_Assignment_
Look for the string "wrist" in the material below. Copy every line where you find it.
::::::::::
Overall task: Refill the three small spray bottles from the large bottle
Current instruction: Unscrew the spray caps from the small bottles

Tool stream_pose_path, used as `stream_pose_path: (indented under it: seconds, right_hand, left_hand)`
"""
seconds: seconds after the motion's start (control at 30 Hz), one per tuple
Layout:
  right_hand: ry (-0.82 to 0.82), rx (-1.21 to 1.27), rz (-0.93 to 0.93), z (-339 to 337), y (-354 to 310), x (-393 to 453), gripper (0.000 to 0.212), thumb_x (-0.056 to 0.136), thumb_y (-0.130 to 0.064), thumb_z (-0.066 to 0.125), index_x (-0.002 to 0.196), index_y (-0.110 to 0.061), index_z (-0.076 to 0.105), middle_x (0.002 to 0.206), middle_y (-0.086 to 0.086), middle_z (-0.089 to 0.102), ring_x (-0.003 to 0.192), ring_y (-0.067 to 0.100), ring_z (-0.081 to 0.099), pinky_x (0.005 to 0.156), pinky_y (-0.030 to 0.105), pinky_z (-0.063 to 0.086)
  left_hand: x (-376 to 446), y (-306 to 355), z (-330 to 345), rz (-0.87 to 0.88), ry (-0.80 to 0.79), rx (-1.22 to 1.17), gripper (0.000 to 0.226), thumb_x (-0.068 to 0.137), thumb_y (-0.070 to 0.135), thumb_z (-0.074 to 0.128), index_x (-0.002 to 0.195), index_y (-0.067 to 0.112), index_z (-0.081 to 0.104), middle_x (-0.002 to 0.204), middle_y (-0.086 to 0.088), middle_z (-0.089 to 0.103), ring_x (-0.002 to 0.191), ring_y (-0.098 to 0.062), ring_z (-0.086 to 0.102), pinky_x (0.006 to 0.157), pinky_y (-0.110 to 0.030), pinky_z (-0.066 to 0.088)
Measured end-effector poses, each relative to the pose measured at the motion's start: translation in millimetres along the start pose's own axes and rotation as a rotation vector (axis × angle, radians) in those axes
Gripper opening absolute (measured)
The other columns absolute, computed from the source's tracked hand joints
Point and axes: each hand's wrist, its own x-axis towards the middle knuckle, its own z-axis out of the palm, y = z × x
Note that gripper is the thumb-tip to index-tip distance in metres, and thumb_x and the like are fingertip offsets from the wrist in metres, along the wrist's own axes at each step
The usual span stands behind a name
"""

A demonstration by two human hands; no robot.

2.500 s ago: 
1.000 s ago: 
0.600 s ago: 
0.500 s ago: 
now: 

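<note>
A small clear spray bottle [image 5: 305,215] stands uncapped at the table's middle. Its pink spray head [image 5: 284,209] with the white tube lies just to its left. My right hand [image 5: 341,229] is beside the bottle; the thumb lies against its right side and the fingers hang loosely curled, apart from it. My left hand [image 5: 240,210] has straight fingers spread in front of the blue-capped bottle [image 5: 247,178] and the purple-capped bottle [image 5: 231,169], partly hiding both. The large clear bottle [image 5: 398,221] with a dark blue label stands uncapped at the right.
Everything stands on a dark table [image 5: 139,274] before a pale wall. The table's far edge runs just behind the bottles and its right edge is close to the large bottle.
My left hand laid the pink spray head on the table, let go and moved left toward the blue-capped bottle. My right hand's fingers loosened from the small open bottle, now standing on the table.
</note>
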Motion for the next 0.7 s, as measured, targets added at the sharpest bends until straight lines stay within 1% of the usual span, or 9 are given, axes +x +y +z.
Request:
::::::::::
_Exercise result_
Point and axes: each hand's wrist, its own x-axis towards the middle knuckle, its own z-axis out of the palm, y = z × x
Note that gripper is the thumb-tip to index-tip distance in metres, and thumb_x and the like are fingertip offsets from the wrist in metres, along the wrist's own axes at each step

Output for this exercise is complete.